◆ Activity
The number of lines in the entries below holding the word "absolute" is all that is needed here.
[[ The data open ]]
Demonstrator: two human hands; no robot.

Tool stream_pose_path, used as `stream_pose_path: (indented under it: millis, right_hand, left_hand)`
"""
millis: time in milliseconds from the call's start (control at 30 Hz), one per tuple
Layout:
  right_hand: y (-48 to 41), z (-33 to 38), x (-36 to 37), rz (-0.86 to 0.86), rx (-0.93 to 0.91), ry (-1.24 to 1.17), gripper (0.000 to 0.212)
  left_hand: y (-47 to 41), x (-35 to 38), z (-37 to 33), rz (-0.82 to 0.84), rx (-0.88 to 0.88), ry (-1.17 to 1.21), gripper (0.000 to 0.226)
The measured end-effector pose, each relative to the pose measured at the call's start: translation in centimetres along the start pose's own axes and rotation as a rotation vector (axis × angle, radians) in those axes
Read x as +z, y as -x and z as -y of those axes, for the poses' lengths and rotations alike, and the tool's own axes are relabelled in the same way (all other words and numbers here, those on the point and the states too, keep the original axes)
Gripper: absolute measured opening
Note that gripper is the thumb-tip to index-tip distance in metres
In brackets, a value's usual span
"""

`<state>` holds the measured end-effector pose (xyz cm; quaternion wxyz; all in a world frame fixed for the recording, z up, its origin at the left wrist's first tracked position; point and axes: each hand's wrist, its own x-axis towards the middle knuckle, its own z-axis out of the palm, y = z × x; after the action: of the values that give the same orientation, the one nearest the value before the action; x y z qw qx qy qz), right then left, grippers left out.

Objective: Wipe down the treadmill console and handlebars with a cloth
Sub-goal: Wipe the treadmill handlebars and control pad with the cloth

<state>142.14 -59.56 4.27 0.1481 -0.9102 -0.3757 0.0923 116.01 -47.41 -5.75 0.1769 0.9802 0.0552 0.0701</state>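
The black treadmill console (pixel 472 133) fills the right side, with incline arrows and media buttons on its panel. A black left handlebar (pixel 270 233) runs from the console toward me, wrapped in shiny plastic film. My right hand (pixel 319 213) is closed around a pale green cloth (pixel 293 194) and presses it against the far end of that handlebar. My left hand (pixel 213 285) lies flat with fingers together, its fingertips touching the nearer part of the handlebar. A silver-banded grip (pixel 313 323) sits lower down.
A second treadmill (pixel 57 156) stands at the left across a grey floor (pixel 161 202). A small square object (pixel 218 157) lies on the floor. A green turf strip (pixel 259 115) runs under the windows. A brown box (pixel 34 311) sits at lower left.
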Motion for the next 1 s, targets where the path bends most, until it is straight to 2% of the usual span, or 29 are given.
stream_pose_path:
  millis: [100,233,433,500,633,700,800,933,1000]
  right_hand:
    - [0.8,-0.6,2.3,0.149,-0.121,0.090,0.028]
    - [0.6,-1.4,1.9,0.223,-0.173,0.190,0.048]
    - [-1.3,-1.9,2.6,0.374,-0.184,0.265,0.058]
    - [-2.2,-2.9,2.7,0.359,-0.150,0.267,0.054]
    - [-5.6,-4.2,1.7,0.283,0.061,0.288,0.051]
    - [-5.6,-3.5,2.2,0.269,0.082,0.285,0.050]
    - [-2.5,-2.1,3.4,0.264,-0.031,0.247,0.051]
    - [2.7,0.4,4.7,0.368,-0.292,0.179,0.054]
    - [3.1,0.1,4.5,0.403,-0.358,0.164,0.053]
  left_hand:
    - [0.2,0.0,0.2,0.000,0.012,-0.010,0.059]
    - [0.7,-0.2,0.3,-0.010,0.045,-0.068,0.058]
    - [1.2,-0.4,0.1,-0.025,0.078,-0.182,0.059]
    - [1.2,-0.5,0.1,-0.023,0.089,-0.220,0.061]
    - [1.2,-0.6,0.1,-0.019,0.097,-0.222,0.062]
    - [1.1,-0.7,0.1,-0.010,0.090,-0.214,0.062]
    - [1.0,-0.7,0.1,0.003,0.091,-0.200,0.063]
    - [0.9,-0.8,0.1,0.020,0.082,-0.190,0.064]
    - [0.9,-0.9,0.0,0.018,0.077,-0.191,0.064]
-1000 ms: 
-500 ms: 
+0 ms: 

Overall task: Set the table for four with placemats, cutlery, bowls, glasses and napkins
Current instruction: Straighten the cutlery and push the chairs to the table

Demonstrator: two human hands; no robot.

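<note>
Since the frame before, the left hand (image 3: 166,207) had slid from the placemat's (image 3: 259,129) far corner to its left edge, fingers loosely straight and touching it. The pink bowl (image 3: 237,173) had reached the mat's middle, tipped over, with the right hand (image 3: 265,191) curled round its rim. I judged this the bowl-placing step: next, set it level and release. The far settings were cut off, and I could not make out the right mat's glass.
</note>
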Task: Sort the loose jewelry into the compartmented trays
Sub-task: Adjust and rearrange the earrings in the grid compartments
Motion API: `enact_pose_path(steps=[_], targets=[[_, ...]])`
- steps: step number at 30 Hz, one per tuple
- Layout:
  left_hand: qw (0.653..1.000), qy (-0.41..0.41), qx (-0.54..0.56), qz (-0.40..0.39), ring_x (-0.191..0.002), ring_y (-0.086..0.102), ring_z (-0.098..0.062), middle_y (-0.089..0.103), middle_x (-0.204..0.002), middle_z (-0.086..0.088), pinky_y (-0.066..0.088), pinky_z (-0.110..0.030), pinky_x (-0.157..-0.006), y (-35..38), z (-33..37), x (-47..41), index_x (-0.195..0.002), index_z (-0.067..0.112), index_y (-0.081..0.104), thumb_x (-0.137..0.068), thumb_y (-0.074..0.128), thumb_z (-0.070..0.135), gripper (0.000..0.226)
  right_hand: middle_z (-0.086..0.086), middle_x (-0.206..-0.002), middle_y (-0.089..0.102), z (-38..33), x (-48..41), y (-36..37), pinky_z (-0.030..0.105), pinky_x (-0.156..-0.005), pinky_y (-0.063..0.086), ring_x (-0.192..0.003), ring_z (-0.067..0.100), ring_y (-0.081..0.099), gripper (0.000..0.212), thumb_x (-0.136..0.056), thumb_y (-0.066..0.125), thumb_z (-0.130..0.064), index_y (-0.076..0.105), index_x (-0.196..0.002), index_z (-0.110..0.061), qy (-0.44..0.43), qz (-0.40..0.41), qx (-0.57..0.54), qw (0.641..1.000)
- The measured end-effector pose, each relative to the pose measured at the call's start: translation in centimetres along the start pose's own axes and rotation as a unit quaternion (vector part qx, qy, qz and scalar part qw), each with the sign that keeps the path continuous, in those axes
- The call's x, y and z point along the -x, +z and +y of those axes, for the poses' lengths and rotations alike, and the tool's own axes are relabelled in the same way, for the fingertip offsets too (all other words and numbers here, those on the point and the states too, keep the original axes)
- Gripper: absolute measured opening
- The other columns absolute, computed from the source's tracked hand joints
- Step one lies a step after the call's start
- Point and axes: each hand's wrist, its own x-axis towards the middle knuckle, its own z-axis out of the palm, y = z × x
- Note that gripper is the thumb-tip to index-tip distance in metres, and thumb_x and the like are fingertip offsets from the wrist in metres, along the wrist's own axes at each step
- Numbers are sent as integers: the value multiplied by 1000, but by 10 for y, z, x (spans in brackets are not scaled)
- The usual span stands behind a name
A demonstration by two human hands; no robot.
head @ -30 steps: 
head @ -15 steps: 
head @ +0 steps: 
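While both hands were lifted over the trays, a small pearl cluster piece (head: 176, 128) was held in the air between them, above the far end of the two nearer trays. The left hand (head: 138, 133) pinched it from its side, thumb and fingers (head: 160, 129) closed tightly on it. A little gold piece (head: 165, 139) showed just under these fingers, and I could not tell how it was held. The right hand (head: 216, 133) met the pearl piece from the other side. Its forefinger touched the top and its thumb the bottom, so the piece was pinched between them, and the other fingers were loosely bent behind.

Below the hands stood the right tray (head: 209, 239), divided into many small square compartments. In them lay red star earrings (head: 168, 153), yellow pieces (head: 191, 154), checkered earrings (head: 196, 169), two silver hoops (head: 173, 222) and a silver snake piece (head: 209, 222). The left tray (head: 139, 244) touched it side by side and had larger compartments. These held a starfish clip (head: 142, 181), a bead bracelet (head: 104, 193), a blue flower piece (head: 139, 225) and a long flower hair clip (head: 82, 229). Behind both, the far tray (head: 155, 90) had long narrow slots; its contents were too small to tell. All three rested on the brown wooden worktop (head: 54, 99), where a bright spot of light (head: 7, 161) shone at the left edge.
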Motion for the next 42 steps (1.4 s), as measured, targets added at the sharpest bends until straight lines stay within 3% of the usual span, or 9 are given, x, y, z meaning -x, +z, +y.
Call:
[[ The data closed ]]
◆ Task solution
3